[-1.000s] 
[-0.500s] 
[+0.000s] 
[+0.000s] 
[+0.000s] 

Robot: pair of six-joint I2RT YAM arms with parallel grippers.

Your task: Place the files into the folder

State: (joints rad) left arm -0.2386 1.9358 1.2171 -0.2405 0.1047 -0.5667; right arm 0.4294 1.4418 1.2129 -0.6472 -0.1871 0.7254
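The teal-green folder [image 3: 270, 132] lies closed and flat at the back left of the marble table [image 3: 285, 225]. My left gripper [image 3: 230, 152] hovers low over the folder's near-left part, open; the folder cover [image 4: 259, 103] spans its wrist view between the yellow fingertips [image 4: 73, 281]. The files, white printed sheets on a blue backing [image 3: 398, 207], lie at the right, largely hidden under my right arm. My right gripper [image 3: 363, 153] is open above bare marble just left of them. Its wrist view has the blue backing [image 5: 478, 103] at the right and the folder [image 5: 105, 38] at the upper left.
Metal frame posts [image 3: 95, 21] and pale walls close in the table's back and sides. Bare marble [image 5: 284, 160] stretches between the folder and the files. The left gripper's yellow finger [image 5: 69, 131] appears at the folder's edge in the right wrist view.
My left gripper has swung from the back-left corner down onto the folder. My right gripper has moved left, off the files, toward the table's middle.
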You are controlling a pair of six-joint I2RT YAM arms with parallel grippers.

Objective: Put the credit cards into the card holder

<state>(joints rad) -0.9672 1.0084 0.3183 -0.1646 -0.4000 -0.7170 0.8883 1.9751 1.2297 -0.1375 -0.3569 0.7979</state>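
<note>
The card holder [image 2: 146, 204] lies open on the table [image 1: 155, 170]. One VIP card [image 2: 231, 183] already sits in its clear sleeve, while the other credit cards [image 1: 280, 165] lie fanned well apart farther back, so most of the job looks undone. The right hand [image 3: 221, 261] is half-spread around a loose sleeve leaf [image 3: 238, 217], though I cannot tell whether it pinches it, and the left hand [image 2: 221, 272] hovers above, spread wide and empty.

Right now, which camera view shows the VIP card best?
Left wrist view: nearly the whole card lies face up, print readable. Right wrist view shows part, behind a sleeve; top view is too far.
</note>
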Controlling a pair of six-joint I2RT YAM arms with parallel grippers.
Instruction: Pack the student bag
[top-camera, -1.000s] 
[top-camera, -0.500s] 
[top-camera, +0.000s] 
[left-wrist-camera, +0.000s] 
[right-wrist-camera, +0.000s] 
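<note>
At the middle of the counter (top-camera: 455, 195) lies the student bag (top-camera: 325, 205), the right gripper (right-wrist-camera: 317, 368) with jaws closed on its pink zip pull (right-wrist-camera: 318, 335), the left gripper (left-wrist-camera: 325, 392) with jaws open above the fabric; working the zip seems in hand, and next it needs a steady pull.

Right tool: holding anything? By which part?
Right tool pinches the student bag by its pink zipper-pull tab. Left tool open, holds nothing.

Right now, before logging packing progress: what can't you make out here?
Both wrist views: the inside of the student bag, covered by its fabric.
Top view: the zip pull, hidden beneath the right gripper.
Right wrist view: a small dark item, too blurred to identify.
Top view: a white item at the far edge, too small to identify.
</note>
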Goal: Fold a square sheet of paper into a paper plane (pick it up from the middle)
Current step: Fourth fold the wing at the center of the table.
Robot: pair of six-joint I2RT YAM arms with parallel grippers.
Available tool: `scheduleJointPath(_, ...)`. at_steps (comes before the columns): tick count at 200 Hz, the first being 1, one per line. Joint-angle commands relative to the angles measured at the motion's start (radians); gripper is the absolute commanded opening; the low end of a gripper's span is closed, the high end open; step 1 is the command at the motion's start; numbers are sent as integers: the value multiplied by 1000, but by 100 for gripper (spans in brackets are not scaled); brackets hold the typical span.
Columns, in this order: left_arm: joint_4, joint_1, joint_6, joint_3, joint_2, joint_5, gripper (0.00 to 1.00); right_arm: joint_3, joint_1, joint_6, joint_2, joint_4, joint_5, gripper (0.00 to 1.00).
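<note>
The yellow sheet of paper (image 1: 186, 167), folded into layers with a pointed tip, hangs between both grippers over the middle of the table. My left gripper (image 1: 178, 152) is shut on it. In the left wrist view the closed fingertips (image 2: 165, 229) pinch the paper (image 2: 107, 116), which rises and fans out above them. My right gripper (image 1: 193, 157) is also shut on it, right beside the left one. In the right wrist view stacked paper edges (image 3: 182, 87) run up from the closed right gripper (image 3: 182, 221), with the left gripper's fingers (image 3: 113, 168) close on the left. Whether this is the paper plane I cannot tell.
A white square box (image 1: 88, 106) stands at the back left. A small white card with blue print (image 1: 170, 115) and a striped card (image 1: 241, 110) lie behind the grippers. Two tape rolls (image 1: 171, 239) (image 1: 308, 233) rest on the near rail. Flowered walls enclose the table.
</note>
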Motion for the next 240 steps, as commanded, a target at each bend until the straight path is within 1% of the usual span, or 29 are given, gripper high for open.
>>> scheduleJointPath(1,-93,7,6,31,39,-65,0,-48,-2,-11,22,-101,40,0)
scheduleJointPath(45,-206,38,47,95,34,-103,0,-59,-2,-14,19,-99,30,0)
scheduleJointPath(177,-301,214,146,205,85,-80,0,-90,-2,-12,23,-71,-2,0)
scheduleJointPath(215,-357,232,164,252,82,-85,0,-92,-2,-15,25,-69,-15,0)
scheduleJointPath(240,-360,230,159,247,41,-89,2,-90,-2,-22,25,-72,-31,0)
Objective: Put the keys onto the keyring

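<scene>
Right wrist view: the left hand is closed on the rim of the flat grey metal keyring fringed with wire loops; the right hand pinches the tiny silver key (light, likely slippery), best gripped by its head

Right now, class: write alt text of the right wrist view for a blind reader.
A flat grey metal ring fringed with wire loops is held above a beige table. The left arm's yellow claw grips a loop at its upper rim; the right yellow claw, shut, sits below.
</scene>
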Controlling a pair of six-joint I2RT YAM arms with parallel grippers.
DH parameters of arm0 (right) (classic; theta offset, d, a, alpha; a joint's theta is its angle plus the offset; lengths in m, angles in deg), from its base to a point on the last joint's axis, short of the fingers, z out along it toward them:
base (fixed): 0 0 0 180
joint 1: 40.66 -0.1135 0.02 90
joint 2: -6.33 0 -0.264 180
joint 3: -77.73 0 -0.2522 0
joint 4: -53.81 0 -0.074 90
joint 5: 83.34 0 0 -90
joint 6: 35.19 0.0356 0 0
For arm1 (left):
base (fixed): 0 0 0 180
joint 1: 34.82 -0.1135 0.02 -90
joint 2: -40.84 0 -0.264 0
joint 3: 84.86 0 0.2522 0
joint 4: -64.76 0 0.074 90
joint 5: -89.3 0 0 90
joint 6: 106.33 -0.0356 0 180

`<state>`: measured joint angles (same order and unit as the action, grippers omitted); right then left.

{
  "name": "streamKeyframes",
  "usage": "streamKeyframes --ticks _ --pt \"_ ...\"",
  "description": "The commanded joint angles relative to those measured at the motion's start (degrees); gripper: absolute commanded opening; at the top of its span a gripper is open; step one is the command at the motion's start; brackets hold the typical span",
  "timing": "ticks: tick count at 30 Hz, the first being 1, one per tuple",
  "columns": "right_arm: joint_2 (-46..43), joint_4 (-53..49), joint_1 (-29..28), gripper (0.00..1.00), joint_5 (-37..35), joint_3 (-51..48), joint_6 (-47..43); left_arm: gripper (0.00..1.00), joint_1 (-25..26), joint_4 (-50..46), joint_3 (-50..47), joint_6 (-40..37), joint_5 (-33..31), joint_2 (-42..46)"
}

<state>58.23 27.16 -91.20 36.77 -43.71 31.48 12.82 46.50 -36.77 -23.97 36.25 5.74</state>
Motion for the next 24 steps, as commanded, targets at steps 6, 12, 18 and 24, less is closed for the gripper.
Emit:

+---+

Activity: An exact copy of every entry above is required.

Solution for this task:
[-1.000s] 
[-0.500s] 
[+0.000s] 
[+0.000s] 
[+0.000s] 

Robot: pair of six-joint I2RT YAM arms with parallel grippers.

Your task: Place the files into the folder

State: (joints rad) left arm -0.2386 1.9358 1.2171 -0.2405 0.1047 -0.5667; right arm 0.4294 1.4418 1.2129 -0.6472 -0.1871 0.7254
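The teal-green folder [image 3: 270, 132] lies closed and flat at the back left of the marble table [image 3: 285, 225]. My left gripper [image 3: 230, 152] hovers low over the folder's near-left part, open; the folder cover [image 4: 259, 103] spans its wrist view between the yellow fingertips [image 4: 73, 281]. The files, white printed sheets on a blue backing [image 3: 398, 207], lie at the right, largely hidden under my right arm. My right gripper [image 3: 363, 153] is open above bare marble just left of them. Its wrist view has the blue backing [image 5: 478, 103] at the right and the folder [image 5: 105, 38] at the upper left.
Metal frame posts [image 3: 95, 21] and pale walls close in the table's back and sides. Bare marble [image 5: 284, 160] stretches between the folder and the files. The left gripper's yellow finger [image 5: 69, 131] appears at the folder's edge in the right wrist view.
My left gripper has swung from the back-left corner down onto the folder. My right gripper has moved left, off the files, toward the table's middle.
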You are controlling a pair of six-joint I2RT YAM arms with parallel grippers.

Objective: Put the credit cards into the card holder

<state>(joints rad) -0.9672 1.0084 0.3183 -0.1646 -0.4000 -0.7170 0.8883 1.9751 1.2297 -0.1375 -0.3569 0.7979</state>
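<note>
The card holder [image 2: 146, 204] lies open on the table [image 1: 155, 170]. One VIP card [image 2: 231, 183] already sits in its clear sleeve, while the other credit cards [image 1: 280, 165] lie fanned well apart farther back, so most of the job looks undone. The right hand [image 3: 221, 261] is half-spread around a loose sleeve leaf [image 3: 238, 217], though I cannot tell whether it pinches it, and the left hand [image 2: 221, 272] hovers above, spread wide and empty.

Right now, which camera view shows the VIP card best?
Left wrist view: nearly the whole card lies face up, print readable. Right wrist view shows part, behind a sleeve; top view is too far.
</note>
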Controlling a pair of six-joint I2RT YAM arms with parallel grippers.
Instruction: Pack the student bag
[top-camera, -1.000s] 
[top-camera, -0.500s] 
[top-camera, +0.000s] 
[left-wrist-camera, +0.000s] 
[right-wrist-camera, +0.000s] 
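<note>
At the middle of the counter (top-camera: 455, 195) lies the student bag (top-camera: 325, 205), the right gripper (right-wrist-camera: 317, 368) with jaws closed on its pink zip pull (right-wrist-camera: 318, 335), the left gripper (left-wrist-camera: 325, 392) with jaws open above the fabric; working the zip seems in hand, and next it needs a steady pull.

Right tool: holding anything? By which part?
Right tool pinches the student bag by its pink zipper-pull tab. Left tool open, holds nothing.

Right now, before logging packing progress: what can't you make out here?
Both wrist views: the inside of the student bag, covered by its fabric.
Top view: the zip pull, hidden beneath the right gripper.
Right wrist view: a small dark item, too blurred to identify.
Top view: a white item at the far edge, too small to identify.
</note>
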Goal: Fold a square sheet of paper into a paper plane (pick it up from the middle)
Current step: Fourth fold the wing at the center of the table.
Robot: pair of six-joint I2RT YAM arms with parallel grippers.
Available tool: `scheduleJointPath(_, ...)`. at_steps (comes before the columns): tick count at 200 Hz, the first being 1, one per line. Joint-angle commands relative to the angles measured at the motion's start (radians); gripper is the absolute commanded opening; the low end of a gripper's span is closed, the high end open; step 1 is the command at the motion's start; numbers are sent as integers: the value multiplied by 1000, but by 100 for gripper (spans in brackets are not scaled); brackets hold the typical span.
Columns, in this order: left_arm: joint_4, joint_1, joint_6, joint_3, joint_2, joint_5, gripper (0.00 to 1.00); right_arm: joint_3, joint_1, joint_6, joint_2, joint_4, joint_5, gripper (0.00 to 1.00).
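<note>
The yellow sheet of paper (image 1: 186, 167), folded into layers with a pointed tip, hangs between both grippers over the middle of the table. My left gripper (image 1: 178, 152) is shut on it. In the left wrist view the closed fingertips (image 2: 165, 229) pinch the paper (image 2: 107, 116), which rises and fans out above them. My right gripper (image 1: 193, 157) is also shut on it, right beside the left one. In the right wrist view stacked paper edges (image 3: 182, 87) run up from the closed right gripper (image 3: 182, 221), with the left gripper's fingers (image 3: 113, 168) close on the left. Whether this is the paper plane I cannot tell.
A white square box (image 1: 88, 106) stands at the back left. A small white card with blue print (image 1: 170, 115) and a striped card (image 1: 241, 110) lie behind the grippers. Two tape rolls (image 1: 171, 239) (image 1: 308, 233) rest on the near rail. Flowered walls enclose the table.
</note>
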Motion for the next 240 steps, as commanded, a target at each bend until the straight path is within 1% of the usual span, or 29 are given, gripper high for open.
>>> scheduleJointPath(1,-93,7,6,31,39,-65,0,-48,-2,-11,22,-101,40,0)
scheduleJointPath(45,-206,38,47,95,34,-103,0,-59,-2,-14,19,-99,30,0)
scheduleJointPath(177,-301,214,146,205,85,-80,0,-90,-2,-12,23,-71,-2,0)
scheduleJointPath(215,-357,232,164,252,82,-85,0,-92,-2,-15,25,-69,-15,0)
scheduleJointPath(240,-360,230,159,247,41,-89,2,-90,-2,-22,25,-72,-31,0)
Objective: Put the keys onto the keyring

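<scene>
Right wrist view: the left hand is closed on the rim of the flat grey metal keyring fringed with wire loops; the right hand pinches the tiny silver key (light, likely slippery), best gripped by its head

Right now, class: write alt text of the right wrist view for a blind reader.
A flat grey metal ring fringed with wire loops is held above a beige table. The left arm's yellow claw grips a loop at its upper rim; the right yellow claw, shut, sits below.
</scene>
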Controlling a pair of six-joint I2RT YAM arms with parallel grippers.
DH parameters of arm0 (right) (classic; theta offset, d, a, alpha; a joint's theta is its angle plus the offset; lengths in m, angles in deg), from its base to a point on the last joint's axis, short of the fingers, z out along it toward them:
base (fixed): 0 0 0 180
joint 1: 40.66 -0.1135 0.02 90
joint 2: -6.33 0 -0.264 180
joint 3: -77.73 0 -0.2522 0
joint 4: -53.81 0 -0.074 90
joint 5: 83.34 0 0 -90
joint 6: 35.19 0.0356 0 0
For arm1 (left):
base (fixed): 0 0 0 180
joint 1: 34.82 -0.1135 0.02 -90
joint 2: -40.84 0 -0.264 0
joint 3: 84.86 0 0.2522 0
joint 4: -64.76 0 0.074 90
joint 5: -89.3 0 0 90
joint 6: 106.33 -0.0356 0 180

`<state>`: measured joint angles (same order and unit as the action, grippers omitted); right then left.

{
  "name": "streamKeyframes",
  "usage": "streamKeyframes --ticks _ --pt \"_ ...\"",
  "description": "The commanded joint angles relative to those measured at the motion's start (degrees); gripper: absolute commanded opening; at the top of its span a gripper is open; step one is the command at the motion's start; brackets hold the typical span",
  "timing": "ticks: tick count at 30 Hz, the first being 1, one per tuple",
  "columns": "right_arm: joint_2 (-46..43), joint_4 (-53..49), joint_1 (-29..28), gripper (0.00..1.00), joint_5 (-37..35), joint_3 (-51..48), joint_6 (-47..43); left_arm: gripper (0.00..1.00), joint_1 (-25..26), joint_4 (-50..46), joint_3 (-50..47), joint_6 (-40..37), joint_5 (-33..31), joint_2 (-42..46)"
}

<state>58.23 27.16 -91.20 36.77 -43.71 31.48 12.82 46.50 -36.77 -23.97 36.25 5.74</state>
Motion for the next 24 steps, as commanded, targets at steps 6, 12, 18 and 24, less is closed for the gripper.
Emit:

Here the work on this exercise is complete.